Every record that follows should be output exactly as it is given.
━━━━━ Information shown ━━━━━
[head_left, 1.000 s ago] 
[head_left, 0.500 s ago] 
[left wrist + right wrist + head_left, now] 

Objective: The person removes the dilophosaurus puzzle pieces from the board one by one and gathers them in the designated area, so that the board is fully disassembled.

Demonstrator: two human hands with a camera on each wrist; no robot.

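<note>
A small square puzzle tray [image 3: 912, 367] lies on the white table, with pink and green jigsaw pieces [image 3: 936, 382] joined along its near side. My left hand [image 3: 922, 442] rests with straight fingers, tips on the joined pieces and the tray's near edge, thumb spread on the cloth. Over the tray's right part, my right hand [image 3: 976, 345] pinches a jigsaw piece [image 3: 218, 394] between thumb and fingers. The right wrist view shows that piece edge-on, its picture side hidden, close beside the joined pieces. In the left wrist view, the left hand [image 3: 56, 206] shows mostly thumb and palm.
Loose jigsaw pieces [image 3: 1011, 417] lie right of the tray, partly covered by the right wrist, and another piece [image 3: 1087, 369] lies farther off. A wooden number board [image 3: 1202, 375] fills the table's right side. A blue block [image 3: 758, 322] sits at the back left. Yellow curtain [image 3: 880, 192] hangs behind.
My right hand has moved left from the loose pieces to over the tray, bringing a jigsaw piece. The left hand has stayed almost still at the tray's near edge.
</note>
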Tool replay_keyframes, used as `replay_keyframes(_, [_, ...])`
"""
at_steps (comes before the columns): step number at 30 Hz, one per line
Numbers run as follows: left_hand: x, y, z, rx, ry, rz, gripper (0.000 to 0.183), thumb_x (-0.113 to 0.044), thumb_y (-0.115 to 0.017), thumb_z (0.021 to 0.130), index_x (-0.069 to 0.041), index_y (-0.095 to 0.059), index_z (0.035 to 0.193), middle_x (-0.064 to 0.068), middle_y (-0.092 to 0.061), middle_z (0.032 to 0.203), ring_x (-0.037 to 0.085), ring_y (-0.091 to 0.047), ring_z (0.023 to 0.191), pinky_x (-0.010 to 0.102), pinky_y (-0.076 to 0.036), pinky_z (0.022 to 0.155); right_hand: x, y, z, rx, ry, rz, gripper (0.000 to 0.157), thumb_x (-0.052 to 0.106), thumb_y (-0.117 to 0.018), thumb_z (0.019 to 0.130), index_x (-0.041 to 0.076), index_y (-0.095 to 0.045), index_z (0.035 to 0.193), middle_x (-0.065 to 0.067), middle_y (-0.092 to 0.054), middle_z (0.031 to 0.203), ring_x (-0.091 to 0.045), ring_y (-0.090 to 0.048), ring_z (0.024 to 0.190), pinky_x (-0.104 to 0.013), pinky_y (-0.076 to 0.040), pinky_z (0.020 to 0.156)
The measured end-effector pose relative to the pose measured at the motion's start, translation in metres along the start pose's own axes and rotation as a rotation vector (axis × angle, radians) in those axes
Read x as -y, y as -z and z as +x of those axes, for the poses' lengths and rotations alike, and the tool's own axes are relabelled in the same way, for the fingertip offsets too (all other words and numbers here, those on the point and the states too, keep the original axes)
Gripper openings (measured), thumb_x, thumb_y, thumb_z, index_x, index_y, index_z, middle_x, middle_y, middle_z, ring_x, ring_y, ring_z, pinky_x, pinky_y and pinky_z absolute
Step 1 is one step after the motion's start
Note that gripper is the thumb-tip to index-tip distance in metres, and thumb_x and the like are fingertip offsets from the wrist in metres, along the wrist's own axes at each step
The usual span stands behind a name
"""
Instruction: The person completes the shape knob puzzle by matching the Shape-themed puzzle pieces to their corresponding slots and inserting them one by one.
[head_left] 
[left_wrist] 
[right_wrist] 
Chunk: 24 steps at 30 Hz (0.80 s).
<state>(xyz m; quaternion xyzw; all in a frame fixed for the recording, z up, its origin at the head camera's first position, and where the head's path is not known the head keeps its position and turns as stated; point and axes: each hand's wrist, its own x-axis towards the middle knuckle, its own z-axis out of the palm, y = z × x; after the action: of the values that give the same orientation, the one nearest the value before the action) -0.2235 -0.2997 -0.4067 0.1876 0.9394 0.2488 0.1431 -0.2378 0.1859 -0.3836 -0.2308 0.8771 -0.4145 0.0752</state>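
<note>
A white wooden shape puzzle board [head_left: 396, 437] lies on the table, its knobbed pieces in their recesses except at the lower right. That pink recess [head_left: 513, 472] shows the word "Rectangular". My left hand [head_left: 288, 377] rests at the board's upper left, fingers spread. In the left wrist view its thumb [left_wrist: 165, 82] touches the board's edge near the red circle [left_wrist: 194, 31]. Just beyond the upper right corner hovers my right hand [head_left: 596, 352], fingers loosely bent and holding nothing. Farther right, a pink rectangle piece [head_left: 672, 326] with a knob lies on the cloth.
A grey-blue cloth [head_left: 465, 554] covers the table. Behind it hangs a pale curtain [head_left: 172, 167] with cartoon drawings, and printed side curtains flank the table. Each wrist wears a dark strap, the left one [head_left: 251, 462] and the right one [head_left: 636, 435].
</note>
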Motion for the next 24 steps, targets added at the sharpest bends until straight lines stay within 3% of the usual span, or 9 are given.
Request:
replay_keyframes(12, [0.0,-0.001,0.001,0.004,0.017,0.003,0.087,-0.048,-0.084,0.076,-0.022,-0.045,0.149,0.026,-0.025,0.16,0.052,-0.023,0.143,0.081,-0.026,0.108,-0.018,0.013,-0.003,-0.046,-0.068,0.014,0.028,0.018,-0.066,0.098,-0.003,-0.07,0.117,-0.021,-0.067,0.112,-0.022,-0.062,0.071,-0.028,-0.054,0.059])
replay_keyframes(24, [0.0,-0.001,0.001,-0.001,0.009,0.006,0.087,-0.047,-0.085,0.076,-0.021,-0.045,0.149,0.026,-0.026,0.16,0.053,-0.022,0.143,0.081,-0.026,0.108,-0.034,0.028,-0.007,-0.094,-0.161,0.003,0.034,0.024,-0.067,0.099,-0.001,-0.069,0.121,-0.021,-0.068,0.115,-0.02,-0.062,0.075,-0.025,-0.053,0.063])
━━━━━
◆ Expected output ◆
[head_left, 1.000 s ago] 
[head_left, 0.500 s ago] 
[left wrist + right wrist + head_left, now] 

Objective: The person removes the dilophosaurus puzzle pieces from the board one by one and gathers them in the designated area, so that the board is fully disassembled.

Demonstrator: two human hands with a camera on each wrist; no robot.

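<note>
A small square puzzle tray [image 3: 912, 367] lies on the white table, with pink and green jigsaw pieces [image 3: 936, 382] joined along its near side. My left hand [image 3: 922, 442] rests with straight fingers, tips on the joined pieces and the tray's near edge, thumb spread on the cloth. Over the tray's right part, my right hand [image 3: 976, 345] pinches a jigsaw piece [image 3: 218, 394] between thumb and fingers. The right wrist view shows that piece edge-on, its picture side hidden, close beside the joined pieces. In the left wrist view, the left hand [image 3: 56, 206] shows mostly thumb and palm.
Loose jigsaw pieces [image 3: 1011, 417] lie right of the tray, partly covered by the right wrist, and another piece [image 3: 1087, 369] lies farther off. A wooden number board [image 3: 1202, 375] fills the table's right side. A blue block [image 3: 758, 322] sits at the back left. Yellow curtain [image 3: 880, 192] hangs behind.
My right hand has moved left from the loose pieces to over the tray, bringing a jigsaw piece. The left hand has stayed almost still at the tray's near edge.
</note>
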Tool replay_keyframes, used as `replay_keyframes(_, [_, ...])`
"""
at_steps (comes before the columns): step number at 30 Hz, one per line
Numbers run as follows: left_hand: x, y, z, rx, ry, rz, gripper (0.000 to 0.183), thumb_x (-0.113 to 0.044), thumb_y (-0.115 to 0.017), thumb_z (0.021 to 0.130), index_x (-0.069 to 0.041), index_y (-0.095 to 0.059), index_z (0.035 to 0.193), middle_x (-0.064 to 0.068), middle_y (-0.092 to 0.061), middle_z (0.032 to 0.203), ring_x (-0.037 to 0.085), ring_y (-0.091 to 0.047), ring_z (0.023 to 0.191), pinky_x (-0.010 to 0.102), pinky_y (-0.076 to 0.036), pinky_z (0.022 to 0.155); right_hand: x, y, z, rx, ry, rz, gripper (0.000 to 0.157), thumb_x (-0.052 to 0.106), thumb_y (-0.117 to 0.018), thumb_z (0.019 to 0.130), index_x (-0.041 to 0.076), index_y (-0.095 to 0.045), index_z (0.035 to 0.193), middle_x (-0.065 to 0.067), middle_y (-0.092 to 0.054), middle_z (0.031 to 0.203), ring_x (-0.091 to 0.045), ring_y (-0.090 to 0.048), ring_z (0.024 to 0.190), pinky_x (-0.104 to 0.013), pinky_y (-0.076 to 0.040), pinky_z (0.020 to 0.156)
The measured end-effector pose relative to the pose measured at the motion's start, translation in metres along the start pose's own axes and rotation as a rotation vector (axis × angle, radians) in those axes
Read x as -y, y as -z and z as +x of those axes, for the poses' lengths and rotations alike, and the tool's own axes are relabelled in the same way, for the fingertip offsets too (all other words and numbers here, those on the point and the states too, keep the original axes)
Gripper openings (measured), thumb_x, thumb_y, thumb_z, index_x, index_y, index_z, middle_x, middle_y, middle_z, ring_x, ring_y, ring_z, pinky_x, pinky_y and pinky_z absolute
Step 1 is one step after the motion's start
Note that gripper is the thumb-tip to index-tip distance in metres, and thumb_x and the like are fingertip offsets from the wrist in metres, along the wrist's own axes at each step
The usual span stands behind a name
"""
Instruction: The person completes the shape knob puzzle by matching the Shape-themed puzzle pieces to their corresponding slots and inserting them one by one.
[head_left] 
[left_wrist] 
[right_wrist] 
Chunk: 24 steps at 30 Hz (0.80 s).
<state>(xyz m; quaternion xyzw; all in a frame fixed for the recording, z up, its origin at the head camera's first position, and where the head's path is not known the head keeps its position and turns as stated; point and axes: each hand's wrist, its own x-axis towards the middle knuckle, its own z-axis out of the palm, y = z × x; after the action: of the values that give the same orientation, the one nearest the value before the action) -0.2235 -0.2997 -0.4067 0.1876 0.9394 0.2488 0.1431 -0.2378 0.1859 -0.3836 -0.2308 0.8771 -0.4145 0.0752</state>
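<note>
A white wooden shape puzzle board [head_left: 396, 437] lies on the table, its knobbed pieces in their recesses except at the lower right. That pink recess [head_left: 513, 472] shows the word "Rectangular". My left hand [head_left: 288, 377] rests at the board's upper left, fingers spread. In the left wrist view its thumb [left_wrist: 165, 82] touches the board's edge near the red circle [left_wrist: 194, 31]. Just beyond the upper right corner hovers my right hand [head_left: 596, 352], fingers loosely bent and holding nothing. Farther right, a pink rectangle piece [head_left: 672, 326] with a knob lies on the cloth.
A grey-blue cloth [head_left: 465, 554] covers the table. Behind it hangs a pale curtain [head_left: 172, 167] with cartoon drawings, and printed side curtains flank the table. Each wrist wears a dark strap, the left one [head_left: 251, 462] and the right one [head_left: 636, 435].
</note>
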Motion for the next 24 steps, targets added at the sharpest bends until straight lines stay within 3% of the usual span, or 9 are given.
Request:
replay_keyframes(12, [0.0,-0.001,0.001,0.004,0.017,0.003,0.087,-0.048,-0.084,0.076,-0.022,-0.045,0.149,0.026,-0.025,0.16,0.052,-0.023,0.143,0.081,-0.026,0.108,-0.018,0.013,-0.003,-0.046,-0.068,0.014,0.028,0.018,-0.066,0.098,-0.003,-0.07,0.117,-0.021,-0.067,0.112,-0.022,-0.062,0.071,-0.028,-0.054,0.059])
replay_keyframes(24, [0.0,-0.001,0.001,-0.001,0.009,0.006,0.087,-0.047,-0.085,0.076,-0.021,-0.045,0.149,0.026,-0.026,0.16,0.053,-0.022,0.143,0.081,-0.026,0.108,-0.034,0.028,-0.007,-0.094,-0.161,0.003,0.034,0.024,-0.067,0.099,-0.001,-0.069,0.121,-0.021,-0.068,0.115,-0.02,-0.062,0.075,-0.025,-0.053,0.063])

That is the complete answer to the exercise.